**WHAT YOU WILL DO:** If a line in the listing carries the word "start", return a copy of that line.

---+---

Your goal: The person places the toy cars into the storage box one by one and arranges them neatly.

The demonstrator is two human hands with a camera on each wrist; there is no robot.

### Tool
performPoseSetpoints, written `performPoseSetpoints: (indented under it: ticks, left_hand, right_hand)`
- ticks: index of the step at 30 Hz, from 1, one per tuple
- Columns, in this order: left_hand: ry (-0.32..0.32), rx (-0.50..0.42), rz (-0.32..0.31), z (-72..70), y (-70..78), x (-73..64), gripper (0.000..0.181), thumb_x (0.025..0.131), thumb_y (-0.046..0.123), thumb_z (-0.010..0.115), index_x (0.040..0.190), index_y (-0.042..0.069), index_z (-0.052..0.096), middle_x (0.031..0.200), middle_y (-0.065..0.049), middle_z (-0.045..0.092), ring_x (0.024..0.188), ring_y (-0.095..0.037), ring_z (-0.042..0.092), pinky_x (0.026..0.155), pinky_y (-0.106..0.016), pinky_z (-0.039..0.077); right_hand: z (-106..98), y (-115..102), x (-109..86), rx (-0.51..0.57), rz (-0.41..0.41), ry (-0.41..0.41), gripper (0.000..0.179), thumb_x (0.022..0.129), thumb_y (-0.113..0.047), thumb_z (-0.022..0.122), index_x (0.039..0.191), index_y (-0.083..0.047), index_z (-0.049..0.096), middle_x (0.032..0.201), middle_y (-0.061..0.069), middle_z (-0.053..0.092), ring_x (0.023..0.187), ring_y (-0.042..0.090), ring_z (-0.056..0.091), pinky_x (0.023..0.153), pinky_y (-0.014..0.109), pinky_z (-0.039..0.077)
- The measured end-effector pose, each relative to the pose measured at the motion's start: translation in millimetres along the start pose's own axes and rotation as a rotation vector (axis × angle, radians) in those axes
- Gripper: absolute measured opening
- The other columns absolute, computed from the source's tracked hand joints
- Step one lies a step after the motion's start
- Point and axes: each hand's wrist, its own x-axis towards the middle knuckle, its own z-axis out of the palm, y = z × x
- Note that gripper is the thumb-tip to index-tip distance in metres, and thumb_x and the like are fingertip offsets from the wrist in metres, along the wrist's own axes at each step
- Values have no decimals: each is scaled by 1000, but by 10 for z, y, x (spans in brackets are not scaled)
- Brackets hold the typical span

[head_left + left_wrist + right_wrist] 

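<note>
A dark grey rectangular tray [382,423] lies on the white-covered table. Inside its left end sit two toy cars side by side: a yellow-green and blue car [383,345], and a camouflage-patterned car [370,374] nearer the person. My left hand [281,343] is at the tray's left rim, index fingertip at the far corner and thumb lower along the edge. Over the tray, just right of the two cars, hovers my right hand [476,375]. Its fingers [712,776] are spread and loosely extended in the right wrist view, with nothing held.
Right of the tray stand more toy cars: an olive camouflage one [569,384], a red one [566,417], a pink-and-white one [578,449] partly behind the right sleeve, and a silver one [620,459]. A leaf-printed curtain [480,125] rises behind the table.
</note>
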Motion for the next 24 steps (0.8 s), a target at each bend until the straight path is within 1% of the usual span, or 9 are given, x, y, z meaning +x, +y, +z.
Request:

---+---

**ANSWER FOR THE TASK:**
- The measured end-effector pose, each relative to the pose measured at the motion's start: translation in millimetres along the start pose's own axes and rotation as a rotation vector (axis × angle, radians) in those axes
- Step one lies a step after the motion's start

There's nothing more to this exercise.